Extracted records

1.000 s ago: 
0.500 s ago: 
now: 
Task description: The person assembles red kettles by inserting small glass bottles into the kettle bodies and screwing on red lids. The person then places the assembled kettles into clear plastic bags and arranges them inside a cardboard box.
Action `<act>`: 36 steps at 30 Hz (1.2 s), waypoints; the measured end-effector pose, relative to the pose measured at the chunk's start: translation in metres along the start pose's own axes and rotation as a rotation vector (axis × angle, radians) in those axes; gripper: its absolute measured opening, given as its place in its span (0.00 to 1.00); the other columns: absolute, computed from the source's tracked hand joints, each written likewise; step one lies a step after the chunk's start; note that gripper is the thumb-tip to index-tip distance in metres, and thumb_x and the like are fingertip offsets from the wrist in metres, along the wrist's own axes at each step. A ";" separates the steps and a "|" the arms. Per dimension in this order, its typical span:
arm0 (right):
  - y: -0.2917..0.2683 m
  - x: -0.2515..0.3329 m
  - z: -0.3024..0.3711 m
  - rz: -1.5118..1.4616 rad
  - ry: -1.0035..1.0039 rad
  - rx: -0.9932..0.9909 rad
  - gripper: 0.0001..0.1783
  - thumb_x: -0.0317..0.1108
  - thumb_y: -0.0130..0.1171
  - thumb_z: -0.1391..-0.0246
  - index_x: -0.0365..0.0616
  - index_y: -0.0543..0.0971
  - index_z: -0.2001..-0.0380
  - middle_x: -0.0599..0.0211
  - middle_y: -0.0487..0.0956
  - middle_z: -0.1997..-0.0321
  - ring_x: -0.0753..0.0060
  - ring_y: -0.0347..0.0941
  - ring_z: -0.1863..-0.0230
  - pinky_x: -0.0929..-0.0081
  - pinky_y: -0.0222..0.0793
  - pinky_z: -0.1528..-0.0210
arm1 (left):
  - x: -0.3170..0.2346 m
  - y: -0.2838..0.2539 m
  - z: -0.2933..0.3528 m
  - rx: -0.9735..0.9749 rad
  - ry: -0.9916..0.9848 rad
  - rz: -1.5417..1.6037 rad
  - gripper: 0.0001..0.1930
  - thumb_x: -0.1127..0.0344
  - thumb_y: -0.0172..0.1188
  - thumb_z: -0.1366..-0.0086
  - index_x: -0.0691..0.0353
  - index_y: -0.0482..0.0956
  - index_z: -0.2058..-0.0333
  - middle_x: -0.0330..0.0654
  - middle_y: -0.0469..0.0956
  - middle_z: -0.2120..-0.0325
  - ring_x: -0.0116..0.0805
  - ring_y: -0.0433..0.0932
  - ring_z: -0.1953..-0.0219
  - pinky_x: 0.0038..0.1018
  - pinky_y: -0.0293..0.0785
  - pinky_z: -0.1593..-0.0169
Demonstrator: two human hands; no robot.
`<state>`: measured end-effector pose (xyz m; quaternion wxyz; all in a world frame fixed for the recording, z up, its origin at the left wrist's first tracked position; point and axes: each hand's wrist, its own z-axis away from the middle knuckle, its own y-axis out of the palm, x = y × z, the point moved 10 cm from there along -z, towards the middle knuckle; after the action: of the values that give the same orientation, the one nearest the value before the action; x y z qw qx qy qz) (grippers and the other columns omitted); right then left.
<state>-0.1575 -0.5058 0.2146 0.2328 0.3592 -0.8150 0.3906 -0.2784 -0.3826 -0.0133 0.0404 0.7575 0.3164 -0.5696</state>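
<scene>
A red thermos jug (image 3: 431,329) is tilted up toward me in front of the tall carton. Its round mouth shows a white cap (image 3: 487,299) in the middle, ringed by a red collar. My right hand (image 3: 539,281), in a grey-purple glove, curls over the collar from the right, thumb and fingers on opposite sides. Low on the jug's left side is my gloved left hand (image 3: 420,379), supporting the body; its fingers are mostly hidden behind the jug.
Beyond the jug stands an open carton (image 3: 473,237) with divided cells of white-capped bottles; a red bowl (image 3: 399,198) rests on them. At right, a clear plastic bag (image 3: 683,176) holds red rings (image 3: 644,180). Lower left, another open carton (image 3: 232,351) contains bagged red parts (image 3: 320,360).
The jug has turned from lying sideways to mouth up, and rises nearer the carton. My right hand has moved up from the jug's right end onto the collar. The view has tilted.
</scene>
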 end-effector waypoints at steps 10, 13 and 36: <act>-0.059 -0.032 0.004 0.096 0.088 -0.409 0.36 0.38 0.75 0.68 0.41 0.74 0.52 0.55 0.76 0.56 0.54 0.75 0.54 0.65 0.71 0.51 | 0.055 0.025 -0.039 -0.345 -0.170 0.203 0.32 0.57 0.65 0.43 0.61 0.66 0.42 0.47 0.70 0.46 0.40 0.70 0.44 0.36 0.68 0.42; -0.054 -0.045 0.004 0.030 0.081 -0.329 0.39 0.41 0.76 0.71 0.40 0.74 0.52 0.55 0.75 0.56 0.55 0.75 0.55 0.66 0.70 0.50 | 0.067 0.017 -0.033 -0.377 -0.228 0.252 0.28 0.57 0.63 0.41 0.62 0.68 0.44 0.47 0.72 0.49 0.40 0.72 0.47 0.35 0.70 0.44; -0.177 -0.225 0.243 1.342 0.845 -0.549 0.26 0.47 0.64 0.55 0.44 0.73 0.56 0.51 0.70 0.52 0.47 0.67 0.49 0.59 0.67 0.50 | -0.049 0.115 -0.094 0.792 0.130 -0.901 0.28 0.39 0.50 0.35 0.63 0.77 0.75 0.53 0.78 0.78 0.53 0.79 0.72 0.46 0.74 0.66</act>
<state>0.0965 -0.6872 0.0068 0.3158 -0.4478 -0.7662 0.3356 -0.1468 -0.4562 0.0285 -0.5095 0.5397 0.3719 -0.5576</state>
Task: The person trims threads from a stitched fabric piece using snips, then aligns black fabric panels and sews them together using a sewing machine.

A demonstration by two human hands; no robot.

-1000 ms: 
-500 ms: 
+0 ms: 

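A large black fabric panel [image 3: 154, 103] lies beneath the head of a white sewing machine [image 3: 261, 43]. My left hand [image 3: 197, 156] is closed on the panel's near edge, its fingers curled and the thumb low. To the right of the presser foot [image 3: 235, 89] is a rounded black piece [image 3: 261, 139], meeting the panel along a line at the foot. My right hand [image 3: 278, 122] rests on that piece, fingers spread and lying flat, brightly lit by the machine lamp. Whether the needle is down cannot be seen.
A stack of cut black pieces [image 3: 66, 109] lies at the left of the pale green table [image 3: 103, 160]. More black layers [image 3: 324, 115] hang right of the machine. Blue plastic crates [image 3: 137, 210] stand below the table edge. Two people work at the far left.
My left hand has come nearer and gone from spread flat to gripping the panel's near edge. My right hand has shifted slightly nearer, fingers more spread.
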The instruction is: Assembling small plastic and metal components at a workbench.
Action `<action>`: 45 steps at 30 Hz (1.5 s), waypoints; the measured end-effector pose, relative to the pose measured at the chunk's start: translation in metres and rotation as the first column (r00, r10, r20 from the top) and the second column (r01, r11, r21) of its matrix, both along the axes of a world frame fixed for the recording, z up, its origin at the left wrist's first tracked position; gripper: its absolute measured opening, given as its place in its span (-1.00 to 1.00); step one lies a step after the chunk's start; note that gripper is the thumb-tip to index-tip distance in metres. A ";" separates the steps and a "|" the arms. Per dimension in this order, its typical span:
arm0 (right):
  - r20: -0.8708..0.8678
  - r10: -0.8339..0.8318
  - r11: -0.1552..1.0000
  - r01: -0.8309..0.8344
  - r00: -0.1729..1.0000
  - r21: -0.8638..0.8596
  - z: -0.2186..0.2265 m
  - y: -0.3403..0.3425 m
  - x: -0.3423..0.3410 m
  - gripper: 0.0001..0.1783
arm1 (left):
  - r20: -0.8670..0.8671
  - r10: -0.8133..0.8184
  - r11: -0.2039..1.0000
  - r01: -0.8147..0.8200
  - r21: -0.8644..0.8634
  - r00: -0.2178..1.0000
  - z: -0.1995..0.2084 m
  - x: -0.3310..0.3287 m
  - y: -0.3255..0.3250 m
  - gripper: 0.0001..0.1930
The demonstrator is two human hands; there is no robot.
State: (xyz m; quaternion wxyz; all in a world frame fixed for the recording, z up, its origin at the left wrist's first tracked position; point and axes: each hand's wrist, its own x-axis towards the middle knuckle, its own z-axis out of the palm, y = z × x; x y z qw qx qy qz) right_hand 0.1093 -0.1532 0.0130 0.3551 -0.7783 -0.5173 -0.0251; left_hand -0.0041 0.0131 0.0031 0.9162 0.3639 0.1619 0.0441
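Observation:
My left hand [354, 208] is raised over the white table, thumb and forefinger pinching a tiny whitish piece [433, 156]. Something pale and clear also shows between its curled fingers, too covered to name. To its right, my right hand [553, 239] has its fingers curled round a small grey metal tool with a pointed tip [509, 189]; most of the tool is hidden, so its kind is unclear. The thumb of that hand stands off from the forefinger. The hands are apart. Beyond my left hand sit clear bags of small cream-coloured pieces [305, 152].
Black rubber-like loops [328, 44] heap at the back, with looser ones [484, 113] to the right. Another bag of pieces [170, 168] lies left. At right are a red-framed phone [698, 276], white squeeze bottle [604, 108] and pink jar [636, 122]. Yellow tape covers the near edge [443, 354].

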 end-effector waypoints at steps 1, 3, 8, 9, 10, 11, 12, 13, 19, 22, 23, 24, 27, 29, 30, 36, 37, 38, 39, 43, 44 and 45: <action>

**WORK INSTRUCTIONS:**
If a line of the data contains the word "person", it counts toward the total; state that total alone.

**PROBLEM SOLUTION:**
2